Guest star Thomas Kopache who plays the unknown alien, made several previous appearances in Star Trek, including the Enterprise premiere of "Broken Bow" as the Vulcan Tos. He also portrayed the father of Kira Nerys in two episodes of Deep Space Nine.

One prop featured in this show is a latex alien body with mottled skin inside of a clear acrylic tube. The latex alien has a multitude of attached probes and clear wires, possibly fiber optics. This was meant to show the alien inside what was thought to be a stasis chamber. The item was auctioned by Christie's in October 2006 for a hammer price of 3,840 USD, against an estimate of 2,000-3,000 USD. The prop is known as "Pin Cushion Man" and overall has a size of 90 inches by 36 inches by 54 inches (2.3 m × 0.91 m × 1.4 m).

== Reception ==

Harbinger was first aired in the United States on UPN on February 11, 2004.
According to Nielsen Media Research, it received a 2.6/4 rating share among adults. It had an average of 3.9 million viewers.
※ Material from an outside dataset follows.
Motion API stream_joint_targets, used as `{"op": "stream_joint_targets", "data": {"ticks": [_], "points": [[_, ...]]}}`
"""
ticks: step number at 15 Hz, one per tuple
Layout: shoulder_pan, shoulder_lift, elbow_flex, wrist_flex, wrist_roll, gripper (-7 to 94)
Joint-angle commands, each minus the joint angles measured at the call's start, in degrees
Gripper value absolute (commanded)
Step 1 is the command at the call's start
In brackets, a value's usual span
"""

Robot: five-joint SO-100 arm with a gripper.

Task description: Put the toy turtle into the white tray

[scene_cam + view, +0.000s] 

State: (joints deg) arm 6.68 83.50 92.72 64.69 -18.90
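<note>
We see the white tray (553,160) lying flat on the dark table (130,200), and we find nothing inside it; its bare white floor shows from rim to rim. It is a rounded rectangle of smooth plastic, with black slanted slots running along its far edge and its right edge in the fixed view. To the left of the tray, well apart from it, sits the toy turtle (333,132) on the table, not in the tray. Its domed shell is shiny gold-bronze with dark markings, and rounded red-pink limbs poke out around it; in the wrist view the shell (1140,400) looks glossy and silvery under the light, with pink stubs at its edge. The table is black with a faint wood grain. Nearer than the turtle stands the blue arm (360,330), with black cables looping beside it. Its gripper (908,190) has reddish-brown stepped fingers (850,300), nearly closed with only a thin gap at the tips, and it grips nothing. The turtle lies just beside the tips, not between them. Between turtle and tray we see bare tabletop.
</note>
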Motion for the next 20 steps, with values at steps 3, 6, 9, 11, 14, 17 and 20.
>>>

A review compared "Harbinger" to the Deep Space Nine episode "Call To Arms" and noted its connection to the season long Xindi story arc in season 3.
Herc of Ain't It Cool News gave the episode three out of five, but concluded: "For all its entertainment value, this episode doesn't have an idea in its head; it's one of the emptiest installments of Star Trek ever produced." Screen Rant ranked "Harbinger" as the sixth best romance in Star Trek, noting this episode as the beginning of T'Pol and Trip's relationship.

== Home media release ==
"Harbinger" was released as part of the season three DVD box set, released in the United States on September 27, 2005. The Blu-ray release of Enterprise was announced in early 2013, and the season three box set was released on January 7, 2014. The Blu-Ray has a surround sound 5.1 DTS-HD Master Audio track for English, as well as German, French, and Japanese audio tracks in Dolby audio.